William Bruce Hutchison,  (5 June 1901– 14 September 1992) was a Canadian writer and journalist.

Born in Prescott, Ontario, Canada, Hutchison was educated in public schools in Victoria, British Columbia. He married Dorothy Kidd McDiarmid in 1925, around the same time that he began his journalism career as a political reporter in Ottawa.  He was associate editor for The Winnipeg Free Press from 1944 to 1950.  Hutchison was also editor of the Victoria Daily Times from 1950 to 1963, for which he had previously worked as a high-school journalist in approximately 1918.  In 1963 Hutchison was made the editorial director to The Vancouver Sun.  Hutchison would write for The Vancouver Sun until his death in 1992.

He travelled extensively throughout Canada during his career, and was present at the Imperial Conference of 1937. He was widely considered one of Canada's foremost experts on politics and was known in Washington, D.C., as well as Ottawa. He wrote frequently on the subject of current affairs and politics, and also wrote short stories for The Saturday Evening Post, Collier's Weekly, Cosmopolitan, The American Magazine and Liberty.

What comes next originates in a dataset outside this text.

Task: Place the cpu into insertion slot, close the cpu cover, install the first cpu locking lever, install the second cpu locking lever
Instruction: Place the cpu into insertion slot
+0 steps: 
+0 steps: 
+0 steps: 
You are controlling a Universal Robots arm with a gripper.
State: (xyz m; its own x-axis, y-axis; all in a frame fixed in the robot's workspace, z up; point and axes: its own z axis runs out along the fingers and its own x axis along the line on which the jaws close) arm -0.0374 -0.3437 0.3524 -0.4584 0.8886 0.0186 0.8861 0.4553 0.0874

Hutchison's first book, The Unknown Country, was published in 1942. Commissioned by a U.S. publisher with the intention of making America's new wartime ally better known to the American public, The Unknown Country was also published in Canada, and enjoyed favourable reviews on both sides of the border. It went on to win the 1942 Governor General's award for creative nonfiction.

In 1961, Hutchison was the first winner of the award from Distinguished Journalism in the Commonwealth, given by the Royal Society of Arts. In 1967 he was made an Officer of the Order of Canada.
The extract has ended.